How does CMC finance all this expansion? Partly through 
grants from the US Health Resources and Services Administration. But most of its funding comes from regular operating revenue. 

“We are reimbursed at our cost,” Noguera said. “You have to be strategic about your prospective payment rate. As you grow, you add certain types of services, so you can apply for an improved rate, so your cash flow stays strong. It’s called triggering.” 

And it doesn’t hurt that the practices that CMC is acquiring bring with them a strong patient base and good finances. “The two pediatric practices, they came with a nice chunk of patients and staff already very productive,” Noguera said. “From Day One, we had revenue flow. We did not have to start from zero and move up. You just have to have revenue. We do not have deep pockets.”

Across all entities, there is a growing acknowledgement that behavioral health should be offered in an integrated setting, with an emphasis on prevention. The majority of people who need behavioral health treatment have problems of low or moderate intensity, for issues like anxiety or depression. 

“We don’t want them to escalate into severe mental illness,” Noguera said. “Building a base of easily accessible mental health services is very important in avoiding and preventing people needing more advanced, severe mental health care.”
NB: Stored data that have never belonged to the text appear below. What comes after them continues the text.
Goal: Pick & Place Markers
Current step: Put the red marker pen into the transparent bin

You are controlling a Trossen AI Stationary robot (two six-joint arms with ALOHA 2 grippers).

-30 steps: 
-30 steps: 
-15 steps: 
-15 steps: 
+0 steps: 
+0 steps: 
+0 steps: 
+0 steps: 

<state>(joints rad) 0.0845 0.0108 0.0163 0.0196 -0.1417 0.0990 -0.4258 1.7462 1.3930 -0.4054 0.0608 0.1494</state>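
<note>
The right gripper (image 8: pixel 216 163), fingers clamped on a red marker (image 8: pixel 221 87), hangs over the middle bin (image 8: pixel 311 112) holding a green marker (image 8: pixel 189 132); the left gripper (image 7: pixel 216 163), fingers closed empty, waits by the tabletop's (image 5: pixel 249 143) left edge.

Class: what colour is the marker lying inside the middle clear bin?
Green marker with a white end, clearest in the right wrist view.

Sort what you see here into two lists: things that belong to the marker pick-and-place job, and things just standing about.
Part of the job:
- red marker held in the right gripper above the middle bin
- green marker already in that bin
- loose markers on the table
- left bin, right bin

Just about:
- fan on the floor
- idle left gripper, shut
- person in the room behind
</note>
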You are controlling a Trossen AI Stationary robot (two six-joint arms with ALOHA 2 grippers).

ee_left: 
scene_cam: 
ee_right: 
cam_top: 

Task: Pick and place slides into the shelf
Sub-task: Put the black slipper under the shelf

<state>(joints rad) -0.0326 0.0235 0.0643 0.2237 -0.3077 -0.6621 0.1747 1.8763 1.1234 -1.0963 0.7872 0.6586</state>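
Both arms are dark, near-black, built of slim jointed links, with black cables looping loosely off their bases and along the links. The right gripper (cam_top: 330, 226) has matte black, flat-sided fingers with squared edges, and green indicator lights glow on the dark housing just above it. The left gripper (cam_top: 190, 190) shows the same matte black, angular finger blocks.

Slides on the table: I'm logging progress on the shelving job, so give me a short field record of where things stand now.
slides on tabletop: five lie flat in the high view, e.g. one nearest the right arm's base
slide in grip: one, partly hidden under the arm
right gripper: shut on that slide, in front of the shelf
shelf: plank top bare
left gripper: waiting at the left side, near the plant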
The Respite Center is only the latest in a spate of building projects and service expansions CMC has undertaken over the past two years. They include:

  • A new substance abuse treatment center and a medical office, both in Tracy.
  • A 20,000-square-foot medical center in a large shopping mall in Stockton, renovated for $3.5 million, including $1 million from the federal government.
  • Taking over two large private pediatric practices serving very low-income children. 
  • Assuming control of two smaller clinics in Lodi run by Adventist Health. The clientele were mostly Medi-Cal patients needing behavioral health services.
  • Developing a new student health center at San Joaquin Delta College. 
  • Starting a small health center for the Stockton Unified School District that can offer vaccinations and health screenings for underserved or uninsured children.